OPINION FILED NOVEMBER 26, 1979.

CHARLES EVANS, PLAINTIFF-APPELLANT,

v.

DR. DAVID BACHMAN ET AL., DEFENDANTS-APPELLEES.



APPEAL from the Circuit Court of Cook County; the Hon. DAVID A. CANEL, Judge, presiding.

MR. PRESIDING JUSTICE GOLDBERG DELIVERED THE OPINION OF THE COURT:

Charles Evans (plaintiff) brought a medical malpractice action against Dr. David Bachman and Northwestern Memorial Hospital (defendant). The trial court dismissed defendant hospital from the suit, denied plaintiff's petition to vacate the dismissal and denied plaintiff leave to file his third amended complaint. Plaintiff appeals from these orders.

On October 14, 1976, plaintiff filed his complaint naming Dr. Bachman as the sole defendant. The complaint alleged the doctor had committed several negligent acts in connection with the diagnosis, treatment, surgery and postoperative care of plaintiff's fractured ankle. The complaint alleged "the first time Plaintiff had reasonable grounds to believe or learned of any possible negligence or malpractice having taken place as the result of the wrongful acts and omissions of the Defendant, was on or about August, 1976." The complaint named defendant as a respondent in discovery. Ill. Rev. Stat. 1977, ch. 110, par. 21.1.

On April 1, 1977, plaintiff filed an amended complaint which named defendant as a party in count II. The amended complaint alleged defendant had been negligent in care and treatment of plaintiff in connection with surgery on October 17, 1974. The amended complaint did not contain any additional statement concerning when defendant's alleged negligence was discovered.

On April 18, 1977, defendant filed a motion to dismiss both as a "Respondent in Discovery" and as a "Direct Party Defendant." The motion asserted the unconstitutionality of the respondent in discovery statute pursuant to a finding of the circuit court. Additionally, the motion stated that according to the amended complaint the allegedly negligent acts of defendant were committed during plaintiff's hospitalization from October 17, 1974, to November 7, 1974. Accordingly, as defendant was first joined by the amended complaint filed on April 1, 1977, the motion averred the plaintiff's action was barred by the two-year statute of limitations. Defendant raised these same issues in an amended motion to dismiss the amended complaint.

On January 5, 1978, plaintiff filed a memorandum in opposition to defendant's motion to dismiss. In the memorandum, plaintiff stated: "The defendant has based its motion on the fact that it had originally been named as a Respondent in Discovery and that Plaintiff has attempted to avoid the Statute of Limitations by relying upon the Respondents in Discovery provisions of the Civil Practice Act. This is not the case. Plaintiff relies upon the discovery rule and maintains he had no knowledge of the injury until August, 1976."

On March 22, 1978, plaintiff filed a second amended complaint. Counts II and IV pertain to the alleged liability of defendant. Plaintiff alleged in count IV that at no time "from October 18, 1974 until August, 1976, did any treating physician or treating nurse directly communicate with the Plaintiff and explain material medical facts of his condition * * *." Count IV further alleged defendant "fraudulently concealed from the Plaintiff all material facts giving rise to his then existing medical condition * * *." Plaintiff concluded he came "within the statutory exception to the statutory limits period and meets the requirements of the fraudulent concealment exception to the tolling of the statute of limitations."

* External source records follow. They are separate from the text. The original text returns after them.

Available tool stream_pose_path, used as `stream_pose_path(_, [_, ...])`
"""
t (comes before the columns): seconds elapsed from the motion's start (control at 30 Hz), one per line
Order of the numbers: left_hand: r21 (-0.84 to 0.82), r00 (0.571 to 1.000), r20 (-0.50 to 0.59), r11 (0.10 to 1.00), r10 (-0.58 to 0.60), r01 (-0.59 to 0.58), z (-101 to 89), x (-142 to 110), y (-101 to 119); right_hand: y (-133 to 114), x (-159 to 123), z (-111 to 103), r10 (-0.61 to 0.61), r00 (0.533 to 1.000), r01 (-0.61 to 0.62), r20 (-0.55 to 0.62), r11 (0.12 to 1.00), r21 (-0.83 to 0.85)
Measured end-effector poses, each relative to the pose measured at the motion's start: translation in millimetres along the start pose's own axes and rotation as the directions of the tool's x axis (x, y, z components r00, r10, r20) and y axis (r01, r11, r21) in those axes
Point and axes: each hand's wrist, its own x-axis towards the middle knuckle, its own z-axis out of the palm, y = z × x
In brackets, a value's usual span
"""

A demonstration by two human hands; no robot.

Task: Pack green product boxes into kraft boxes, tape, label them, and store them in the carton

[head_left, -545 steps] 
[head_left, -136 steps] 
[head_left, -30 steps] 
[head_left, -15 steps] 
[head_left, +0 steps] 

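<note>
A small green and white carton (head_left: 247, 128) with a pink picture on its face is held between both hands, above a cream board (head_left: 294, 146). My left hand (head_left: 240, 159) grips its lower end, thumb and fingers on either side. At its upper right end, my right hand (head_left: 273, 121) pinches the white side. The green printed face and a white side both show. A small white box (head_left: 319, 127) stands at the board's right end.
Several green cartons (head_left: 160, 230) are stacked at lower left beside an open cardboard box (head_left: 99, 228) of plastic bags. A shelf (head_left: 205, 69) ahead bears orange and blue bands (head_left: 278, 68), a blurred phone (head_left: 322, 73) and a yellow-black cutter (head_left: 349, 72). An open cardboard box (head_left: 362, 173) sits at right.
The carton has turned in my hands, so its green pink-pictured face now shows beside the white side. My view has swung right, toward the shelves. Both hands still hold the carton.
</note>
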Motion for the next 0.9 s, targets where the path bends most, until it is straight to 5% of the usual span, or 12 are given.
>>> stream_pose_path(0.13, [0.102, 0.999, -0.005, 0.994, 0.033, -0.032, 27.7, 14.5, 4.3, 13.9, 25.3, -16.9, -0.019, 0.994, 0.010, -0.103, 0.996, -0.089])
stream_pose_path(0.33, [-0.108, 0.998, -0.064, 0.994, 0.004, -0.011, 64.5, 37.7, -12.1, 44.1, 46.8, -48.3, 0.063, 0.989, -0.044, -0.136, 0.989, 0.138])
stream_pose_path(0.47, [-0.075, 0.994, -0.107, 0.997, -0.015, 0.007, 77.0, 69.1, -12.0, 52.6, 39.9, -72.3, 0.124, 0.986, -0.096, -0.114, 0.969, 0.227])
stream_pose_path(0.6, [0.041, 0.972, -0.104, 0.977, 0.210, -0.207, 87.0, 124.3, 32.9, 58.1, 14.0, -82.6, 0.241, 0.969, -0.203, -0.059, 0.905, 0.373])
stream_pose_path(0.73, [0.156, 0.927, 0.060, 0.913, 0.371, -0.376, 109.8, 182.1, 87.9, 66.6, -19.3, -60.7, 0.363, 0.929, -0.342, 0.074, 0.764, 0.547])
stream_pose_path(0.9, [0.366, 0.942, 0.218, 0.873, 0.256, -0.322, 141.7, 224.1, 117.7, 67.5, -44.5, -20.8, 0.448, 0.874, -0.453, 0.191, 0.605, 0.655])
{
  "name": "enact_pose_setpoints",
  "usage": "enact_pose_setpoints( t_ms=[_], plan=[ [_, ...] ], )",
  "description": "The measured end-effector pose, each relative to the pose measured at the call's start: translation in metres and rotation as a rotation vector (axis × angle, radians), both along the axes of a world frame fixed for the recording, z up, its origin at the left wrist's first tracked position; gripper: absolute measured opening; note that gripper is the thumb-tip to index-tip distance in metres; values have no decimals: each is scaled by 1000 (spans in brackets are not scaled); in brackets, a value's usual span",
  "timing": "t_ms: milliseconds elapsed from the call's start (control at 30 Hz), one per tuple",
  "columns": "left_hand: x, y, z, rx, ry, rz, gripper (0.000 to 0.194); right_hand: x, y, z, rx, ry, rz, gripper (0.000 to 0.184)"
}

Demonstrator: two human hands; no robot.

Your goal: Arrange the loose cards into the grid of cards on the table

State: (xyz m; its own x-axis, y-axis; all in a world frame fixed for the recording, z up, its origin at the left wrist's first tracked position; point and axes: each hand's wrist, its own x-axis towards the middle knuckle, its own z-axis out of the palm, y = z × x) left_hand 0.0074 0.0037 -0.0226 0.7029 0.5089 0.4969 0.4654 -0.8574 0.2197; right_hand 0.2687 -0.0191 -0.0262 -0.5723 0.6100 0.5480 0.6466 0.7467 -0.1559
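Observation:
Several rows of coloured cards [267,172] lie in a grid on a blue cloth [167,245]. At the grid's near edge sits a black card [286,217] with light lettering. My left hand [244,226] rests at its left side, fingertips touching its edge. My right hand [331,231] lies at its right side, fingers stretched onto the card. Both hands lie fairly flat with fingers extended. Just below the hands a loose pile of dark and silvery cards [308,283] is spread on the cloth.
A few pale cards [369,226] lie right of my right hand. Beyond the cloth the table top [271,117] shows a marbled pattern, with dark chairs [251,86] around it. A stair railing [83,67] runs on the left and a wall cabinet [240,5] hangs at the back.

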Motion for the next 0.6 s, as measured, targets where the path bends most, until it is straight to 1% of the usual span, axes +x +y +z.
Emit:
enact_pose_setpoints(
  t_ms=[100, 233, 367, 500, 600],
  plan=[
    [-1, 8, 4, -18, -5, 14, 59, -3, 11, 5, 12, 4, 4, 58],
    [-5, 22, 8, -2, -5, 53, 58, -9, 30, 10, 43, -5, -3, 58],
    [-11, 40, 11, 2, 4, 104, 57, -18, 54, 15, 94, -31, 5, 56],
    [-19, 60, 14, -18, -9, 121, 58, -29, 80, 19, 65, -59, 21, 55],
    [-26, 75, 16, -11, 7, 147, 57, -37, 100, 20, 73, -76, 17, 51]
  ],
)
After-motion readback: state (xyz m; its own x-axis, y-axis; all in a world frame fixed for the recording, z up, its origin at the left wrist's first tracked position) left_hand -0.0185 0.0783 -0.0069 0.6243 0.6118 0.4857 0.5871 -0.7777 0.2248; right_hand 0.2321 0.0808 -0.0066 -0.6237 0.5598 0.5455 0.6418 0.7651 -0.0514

On April 24, 1978, the trial court granted defendant's motion and dismissed defendant from the action. The court's judgment order held plaintiff did not rely upon the respondent in discovery statute and the allegations of plaintiff's complaint were insufficient to raise the discovery rule and plaintiff had failed properly to plead fraudulent concealment.

On May 8, 1978, plaintiff filed a petition to vacate the order of dismissal and for leave to amend the second amended complaint. This motion was denied on June 8, 1978. On that date, plaintiff tendered a third amended complaint to the court. Counts II, IV and VI of the third amended complaint contain allegations against defendant. This third amended complaint does not differ greatly from its predecessors. It alleged that, because of fraudulent concealment by defendant, plaintiff "neither knew or could have known of his true medical condition and injury and the facts supporting his cause of action until on or about August, 1976 * * *." The trial court denied plaintiff's request for leave to file the third amended complaint and denied plaintiff's petition to vacate dismissal of defendant.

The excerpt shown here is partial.